Los garganelli caseros, son un tipo de pasta al huevo (rayada) obtenida doblando pequeños cuadraditos de pasta, reconocidos como producto típico de la región Emilia-Romaña. La apariencia es similar a las ‘penne’, con la diferencia de que el punto de superposición de los dos bordes de pasta del garganello tiene una consistencia diferente.
Para dar forma a los garganelli basta con enrollar el rombo de pasta al huevo en un palito de madera adecuado y luego hacerlos girar en una pequeña tabla rayada llamada peine o rizador de ñoquis, para conferir al pasta la característica rayadura.

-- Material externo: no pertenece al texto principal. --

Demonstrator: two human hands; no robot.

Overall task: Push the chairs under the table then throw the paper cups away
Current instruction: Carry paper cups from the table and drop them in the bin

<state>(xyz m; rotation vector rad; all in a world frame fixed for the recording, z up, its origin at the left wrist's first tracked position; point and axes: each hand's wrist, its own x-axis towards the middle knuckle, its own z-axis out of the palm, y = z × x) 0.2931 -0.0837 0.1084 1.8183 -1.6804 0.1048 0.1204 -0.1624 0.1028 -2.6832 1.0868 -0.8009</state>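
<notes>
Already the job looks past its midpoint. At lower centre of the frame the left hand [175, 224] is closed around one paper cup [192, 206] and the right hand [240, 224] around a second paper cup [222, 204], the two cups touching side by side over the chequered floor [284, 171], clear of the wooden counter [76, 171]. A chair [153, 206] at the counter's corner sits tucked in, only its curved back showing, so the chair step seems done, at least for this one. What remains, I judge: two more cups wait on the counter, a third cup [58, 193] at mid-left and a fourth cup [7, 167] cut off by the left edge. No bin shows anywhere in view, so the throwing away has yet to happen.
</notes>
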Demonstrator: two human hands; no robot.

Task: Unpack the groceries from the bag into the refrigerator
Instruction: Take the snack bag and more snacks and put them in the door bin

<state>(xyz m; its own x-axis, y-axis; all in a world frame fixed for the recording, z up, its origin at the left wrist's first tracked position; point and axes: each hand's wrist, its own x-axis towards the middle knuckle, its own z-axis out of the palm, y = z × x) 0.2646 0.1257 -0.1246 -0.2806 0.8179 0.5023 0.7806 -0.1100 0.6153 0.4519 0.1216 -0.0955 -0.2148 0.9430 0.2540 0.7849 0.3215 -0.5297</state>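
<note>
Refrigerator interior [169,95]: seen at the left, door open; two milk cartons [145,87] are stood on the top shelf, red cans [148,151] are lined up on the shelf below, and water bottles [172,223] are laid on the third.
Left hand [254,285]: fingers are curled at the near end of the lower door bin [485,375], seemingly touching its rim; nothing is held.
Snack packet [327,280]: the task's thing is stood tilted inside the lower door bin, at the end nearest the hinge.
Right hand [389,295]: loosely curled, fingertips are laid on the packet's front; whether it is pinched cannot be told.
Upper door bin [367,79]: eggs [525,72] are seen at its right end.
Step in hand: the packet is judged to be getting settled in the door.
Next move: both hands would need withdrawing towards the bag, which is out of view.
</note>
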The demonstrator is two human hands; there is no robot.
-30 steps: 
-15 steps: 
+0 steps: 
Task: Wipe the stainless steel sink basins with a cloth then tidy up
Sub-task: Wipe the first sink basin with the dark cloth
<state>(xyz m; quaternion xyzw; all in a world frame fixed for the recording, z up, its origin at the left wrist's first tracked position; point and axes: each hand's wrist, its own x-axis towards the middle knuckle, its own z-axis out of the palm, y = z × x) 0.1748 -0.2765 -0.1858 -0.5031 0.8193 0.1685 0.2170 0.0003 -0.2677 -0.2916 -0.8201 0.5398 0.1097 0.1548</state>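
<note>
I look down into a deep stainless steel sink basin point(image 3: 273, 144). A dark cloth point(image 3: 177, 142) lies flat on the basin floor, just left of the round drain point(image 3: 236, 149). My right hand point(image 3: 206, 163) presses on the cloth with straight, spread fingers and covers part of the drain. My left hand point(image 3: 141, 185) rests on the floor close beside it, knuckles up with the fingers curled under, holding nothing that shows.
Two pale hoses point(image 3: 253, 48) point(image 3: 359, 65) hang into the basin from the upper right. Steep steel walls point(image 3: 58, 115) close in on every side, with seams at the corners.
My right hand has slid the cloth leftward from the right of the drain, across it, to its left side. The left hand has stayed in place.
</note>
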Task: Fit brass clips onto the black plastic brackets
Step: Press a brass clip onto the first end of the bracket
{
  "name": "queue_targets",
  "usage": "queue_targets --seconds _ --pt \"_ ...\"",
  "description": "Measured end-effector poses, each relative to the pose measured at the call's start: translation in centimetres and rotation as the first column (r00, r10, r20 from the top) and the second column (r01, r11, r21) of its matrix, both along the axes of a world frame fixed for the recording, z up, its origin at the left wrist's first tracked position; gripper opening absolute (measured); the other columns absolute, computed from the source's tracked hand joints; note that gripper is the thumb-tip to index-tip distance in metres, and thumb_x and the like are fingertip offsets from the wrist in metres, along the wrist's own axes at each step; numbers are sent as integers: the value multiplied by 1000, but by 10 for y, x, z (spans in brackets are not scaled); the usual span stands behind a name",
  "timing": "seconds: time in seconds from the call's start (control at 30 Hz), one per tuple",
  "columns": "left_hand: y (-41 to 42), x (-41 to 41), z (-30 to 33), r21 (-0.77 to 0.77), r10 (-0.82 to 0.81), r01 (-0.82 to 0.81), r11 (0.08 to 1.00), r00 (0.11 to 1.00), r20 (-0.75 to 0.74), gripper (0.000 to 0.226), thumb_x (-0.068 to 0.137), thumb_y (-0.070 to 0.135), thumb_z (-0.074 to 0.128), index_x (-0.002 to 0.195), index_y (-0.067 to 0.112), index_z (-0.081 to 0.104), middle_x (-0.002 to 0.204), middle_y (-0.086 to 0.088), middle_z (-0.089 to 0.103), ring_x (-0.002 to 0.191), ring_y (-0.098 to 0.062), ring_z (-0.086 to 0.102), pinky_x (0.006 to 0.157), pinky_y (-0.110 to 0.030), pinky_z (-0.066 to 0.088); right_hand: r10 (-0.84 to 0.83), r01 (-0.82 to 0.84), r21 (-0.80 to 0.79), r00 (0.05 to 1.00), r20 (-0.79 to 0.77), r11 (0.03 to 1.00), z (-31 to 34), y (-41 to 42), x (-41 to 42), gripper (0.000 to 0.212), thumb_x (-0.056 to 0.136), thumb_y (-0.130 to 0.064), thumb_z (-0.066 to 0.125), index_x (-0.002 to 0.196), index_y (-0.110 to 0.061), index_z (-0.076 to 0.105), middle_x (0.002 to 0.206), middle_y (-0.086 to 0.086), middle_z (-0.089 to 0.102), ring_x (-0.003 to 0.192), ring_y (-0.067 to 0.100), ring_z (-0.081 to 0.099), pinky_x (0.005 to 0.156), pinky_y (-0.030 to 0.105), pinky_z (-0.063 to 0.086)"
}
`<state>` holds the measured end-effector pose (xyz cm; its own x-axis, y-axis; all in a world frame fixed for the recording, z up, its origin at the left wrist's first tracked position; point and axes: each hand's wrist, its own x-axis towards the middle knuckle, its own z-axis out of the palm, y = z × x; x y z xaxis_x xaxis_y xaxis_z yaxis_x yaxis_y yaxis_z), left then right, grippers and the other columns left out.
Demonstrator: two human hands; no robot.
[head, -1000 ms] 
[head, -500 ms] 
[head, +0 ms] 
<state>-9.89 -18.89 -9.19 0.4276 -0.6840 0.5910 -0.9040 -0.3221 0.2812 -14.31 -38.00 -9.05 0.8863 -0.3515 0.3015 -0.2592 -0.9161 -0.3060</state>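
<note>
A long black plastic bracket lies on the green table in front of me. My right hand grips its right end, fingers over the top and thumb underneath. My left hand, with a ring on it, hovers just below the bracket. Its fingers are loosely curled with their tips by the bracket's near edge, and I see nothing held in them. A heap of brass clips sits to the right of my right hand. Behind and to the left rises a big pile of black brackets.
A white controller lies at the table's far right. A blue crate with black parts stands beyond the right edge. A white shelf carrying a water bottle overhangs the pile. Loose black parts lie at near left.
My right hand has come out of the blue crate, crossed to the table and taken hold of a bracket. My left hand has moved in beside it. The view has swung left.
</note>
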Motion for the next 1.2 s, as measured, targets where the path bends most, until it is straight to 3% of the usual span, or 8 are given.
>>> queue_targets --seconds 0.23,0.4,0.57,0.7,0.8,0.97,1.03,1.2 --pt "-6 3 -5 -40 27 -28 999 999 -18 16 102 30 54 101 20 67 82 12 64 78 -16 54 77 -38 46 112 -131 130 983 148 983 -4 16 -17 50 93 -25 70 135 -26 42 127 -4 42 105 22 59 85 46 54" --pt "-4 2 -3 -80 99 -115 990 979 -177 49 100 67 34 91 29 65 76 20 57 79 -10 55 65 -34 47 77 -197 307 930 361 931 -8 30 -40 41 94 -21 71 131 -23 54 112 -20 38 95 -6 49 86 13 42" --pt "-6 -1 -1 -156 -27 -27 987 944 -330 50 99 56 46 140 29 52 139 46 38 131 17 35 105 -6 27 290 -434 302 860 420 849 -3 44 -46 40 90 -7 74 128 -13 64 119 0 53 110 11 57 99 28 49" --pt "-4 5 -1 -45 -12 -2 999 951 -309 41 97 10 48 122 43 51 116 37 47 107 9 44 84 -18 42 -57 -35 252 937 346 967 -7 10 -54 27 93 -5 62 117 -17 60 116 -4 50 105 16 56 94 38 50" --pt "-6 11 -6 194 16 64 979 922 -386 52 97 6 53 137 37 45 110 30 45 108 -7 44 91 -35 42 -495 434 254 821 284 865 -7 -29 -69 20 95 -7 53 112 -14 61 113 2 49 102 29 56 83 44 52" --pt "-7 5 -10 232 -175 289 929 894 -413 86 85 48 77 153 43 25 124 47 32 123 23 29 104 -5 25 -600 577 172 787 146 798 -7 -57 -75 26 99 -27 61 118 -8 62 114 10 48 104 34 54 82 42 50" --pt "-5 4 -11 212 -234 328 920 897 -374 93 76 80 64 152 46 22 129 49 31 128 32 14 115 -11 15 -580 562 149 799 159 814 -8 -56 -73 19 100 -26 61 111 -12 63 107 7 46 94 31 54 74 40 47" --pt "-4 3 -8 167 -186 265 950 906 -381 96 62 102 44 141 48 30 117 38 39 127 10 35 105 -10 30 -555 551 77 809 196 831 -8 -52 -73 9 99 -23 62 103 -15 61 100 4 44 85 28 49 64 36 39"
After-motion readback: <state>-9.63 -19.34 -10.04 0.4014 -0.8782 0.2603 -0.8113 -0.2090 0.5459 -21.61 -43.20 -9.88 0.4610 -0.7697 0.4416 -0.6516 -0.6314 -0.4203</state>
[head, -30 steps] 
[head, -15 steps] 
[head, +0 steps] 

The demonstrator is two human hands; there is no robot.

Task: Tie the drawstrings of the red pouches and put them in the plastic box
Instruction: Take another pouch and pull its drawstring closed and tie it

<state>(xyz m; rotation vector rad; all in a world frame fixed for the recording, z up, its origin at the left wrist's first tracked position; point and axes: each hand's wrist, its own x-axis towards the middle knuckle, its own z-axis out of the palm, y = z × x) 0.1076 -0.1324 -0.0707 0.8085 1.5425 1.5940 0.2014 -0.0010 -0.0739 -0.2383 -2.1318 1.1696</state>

Los garganelli caseros, al estilo Emiliano, tienen en la masa el parmesano rallado y un toque de nuez moscada, y son excelentes y sabrosos para cocinar también en caldo, además de hacerlos en blanco con una deliciosa crema de nata fresca y speck.
- Dificultad: Fácil
- Costo: Muy económico
- Tiempo de reposo: 30 Minutos
- Tiempo de preparación: 1 Hora
- Porciones: 4 Personas
- Cocina: Italiana
Ingredientes
- 300 g harina
- 3 huevos
- 2 cucharadas parmesano rallado
- 1 pizca nuez moscada
- 1 cucharada aceite de oliva
- 2 cucharadas agua
Pasos
Dispón la harina en una tabla en forma de volcán, o en un bol grande y añade en el centro los huevos, el parmesano, la nuez moscada y el aceite. A gusto, se puede añadir una pizca de sal.
Amasa los ingredientes y trabaja hasta obtener una masa lisa y elástica. Si es necesario, añade 2-3 cucharadas de agua a la masa, luego forma un bloque, envuélvelo en film transparente y déjalo reposar durante al menos media hora.
Con el rodillo, o con la ayuda de la máquina de pasta manual, estira la masa bastante fina. Corta cuadrados de 3 o 4 cm de ancho.
Coloca el rombo de pasta sobre el peine y enróllalo con el palito de madera.
Con un movimiento giratorio y una ligera presión, cierra el garganello. De esta manera obtendrás la típica rayadura.
Levanta el palito del peine y desliza el garganello. Deja que los garganelli se sequen en una bandeja enharinada cubierta con un paño limpio, hasta el momento de su uso.